TikTok, the wildly popular short-form video app, has been hit with a massive €345 million ($368 million) fine by the Irish Data Protection Commission (DPC) for failing to adequately protect children’s privacy on its platform. This landmark decision represents a significant moment in the ongoing battle to safeguard the personal information and online safety of young users. The DPC’s investigation revealed serious shortcomings in TikTok’s privacy practices, raising concerns about default settings, parental controls, and the use of “dark patterns” to collect user data.

Default Settings and Privacy Risks

One of the primary concerns addressed by the DPC’s investigation was TikTok’s default settings, which, during the latter half of 2020, failed to provide adequate protection for children’s accounts.
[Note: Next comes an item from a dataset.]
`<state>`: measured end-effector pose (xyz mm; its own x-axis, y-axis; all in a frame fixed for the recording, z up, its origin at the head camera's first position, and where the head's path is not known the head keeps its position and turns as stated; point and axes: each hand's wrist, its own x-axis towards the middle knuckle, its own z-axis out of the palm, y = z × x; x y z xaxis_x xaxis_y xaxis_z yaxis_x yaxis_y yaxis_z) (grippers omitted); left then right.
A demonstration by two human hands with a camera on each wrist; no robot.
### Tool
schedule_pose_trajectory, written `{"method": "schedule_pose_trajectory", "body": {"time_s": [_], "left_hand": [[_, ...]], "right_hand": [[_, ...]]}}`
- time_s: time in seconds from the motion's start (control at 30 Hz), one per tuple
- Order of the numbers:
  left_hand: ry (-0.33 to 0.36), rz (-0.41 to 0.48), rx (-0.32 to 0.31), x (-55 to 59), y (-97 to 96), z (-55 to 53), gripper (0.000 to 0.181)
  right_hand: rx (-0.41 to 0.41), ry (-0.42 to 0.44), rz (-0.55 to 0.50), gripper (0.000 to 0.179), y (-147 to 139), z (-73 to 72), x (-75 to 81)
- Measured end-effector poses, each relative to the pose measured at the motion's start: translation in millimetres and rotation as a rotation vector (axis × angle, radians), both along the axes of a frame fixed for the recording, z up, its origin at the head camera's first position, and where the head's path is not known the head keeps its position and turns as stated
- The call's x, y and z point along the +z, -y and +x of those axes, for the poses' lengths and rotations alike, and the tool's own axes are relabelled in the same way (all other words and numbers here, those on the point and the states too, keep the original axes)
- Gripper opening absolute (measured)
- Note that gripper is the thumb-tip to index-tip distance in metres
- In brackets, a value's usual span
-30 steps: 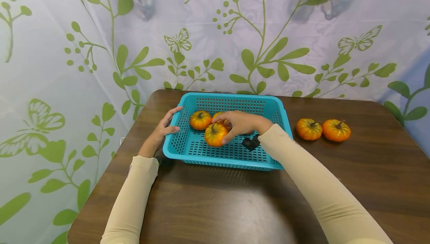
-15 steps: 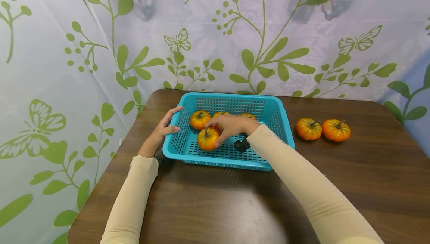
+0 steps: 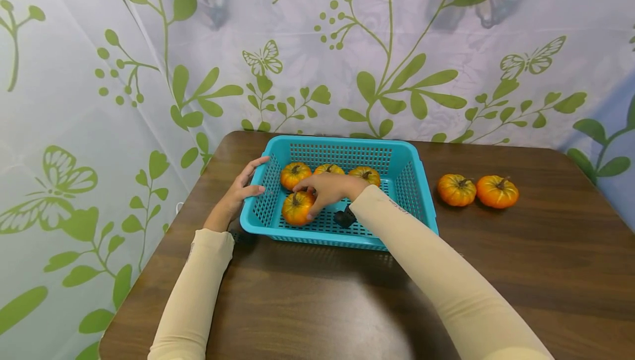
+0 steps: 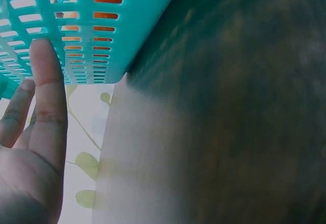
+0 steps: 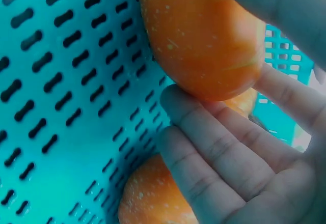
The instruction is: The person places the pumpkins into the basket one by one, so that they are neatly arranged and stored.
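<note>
A turquoise plastic basket [image 3: 327, 237] with slotted walls sits on the table. My left hand [image 3: 235, 197] holds its left rim, thumb over the edge, and extended fingers [image 4: 48, 91] lie against the outer wall in the left wrist view. Inside the basket, my right hand [image 3: 327, 189] grips a small orange pumpkin [image 3: 297, 208] at the front left, thumb on one side and fingers on the other. Behind it stand a pumpkin [image 3: 296, 175] at the left, another [image 3: 329, 168] in the middle, partly hidden by the hand, and one [image 3: 365, 175] farther right.
Two more pumpkins, one [image 3: 456, 190] nearer the basket and one [image 3: 497, 192] beside it, lie on the brown wooden table [image 3: 307, 305] to the right. A leaf-patterned cloth [image 3: 317, 46] hangs behind the table. The black wrist camera [image 3: 344, 216] sits under my right wrist.
My right hand has carried the pumpkin leftward and slightly nearer me, to the basket's front left. The back-right pumpkin has come into sight from behind the hand. My left hand stays put.
</note>
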<state>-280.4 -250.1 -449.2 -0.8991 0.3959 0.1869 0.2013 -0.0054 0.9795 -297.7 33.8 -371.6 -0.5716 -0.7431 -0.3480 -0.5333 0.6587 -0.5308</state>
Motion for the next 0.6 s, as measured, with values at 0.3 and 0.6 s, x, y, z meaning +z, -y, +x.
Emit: {"method": "schedule_pose_trajectory", "body": {"time_s": [0.3, 0.6], "left_hand": [[0.008, 0.011, -0.004, -0.7, 0.6, 0.0, 0.082], [0.006, -0.010, 0.007, -0.6, -0.5, -0.8, 0.083]], "right_hand": [[-0.016, 0.002, 0.003, 0.079, 9, 1.3, -3.1], [-0.041, -0.005, -0.004, 0.080, 16, 0.5, -6.1]]}}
Notably, the default setting for newly-created children’s profiles was set to “public,” meaning that anyone on the internet could view their content. This setting posed a significant risk to the privacy and safety of young users, as it made their personal information readily accessible to a global audience without their explicit consent.

Furthermore, TikTok was found to have inadequately disclosed these privacy risks to its young users. This lack of transparency regarding data collection and privacy settings left children and their parents unaware of the potential risks associated with using the platform.

Use of “Dark Patterns”

The DPC also highlighted TikTok’s use of “dark patterns” to encourage users to share more of their personal information. “Dark patterns” refer to design choices that manipulate or deceive users into taking specific actions, often without their full understanding or consent. TikTok’s utilization of such tactics to collect user data raises serious ethical and legal concerns, particularly when it comes to children who may be less equipped to recognize and resist these strategies.

Family Pairing and Weak Privacy Safeguards

Another critical issue identified by the DPC was TikTok’s parental control feature known as Family Pairing. This feature was designed to allow adults to link their accounts with those of their children, offering options to manage screen time, restrict unwanted content, and limit direct messaging to children. However, the DPC found that this feature did not adequately verify the relationship between the adult and the child, potentially allowing unauthorized adults to weaken a child’s privacy safeguards.

TikTok’s Response

In response to the DPC’s decision, TikTok issued a blog post expressing its respectful disagreement with several aspects of the ruling. TikTok’s European privacy chief, Elaine Fox, pointed out that many of the criticisms raised by the DPC had already been addressed through measures implemented at the beginning of 2021. These measures included making existing and new accounts private by default for users aged 13 to 15. Additionally, TikTok announced plans to roll out a redesigned account registration flow for new users aged 16 and 17, also defaulting to private settings.

While TikTok did not explicitly state that Family Pairing would now verify an adult’s relationship to the child, the company claimed that the feature had been continually strengthened with new options and tools. TikTok also emphasized that none of the regulator’s findings concluded that its age verification measures violated EU privacy law.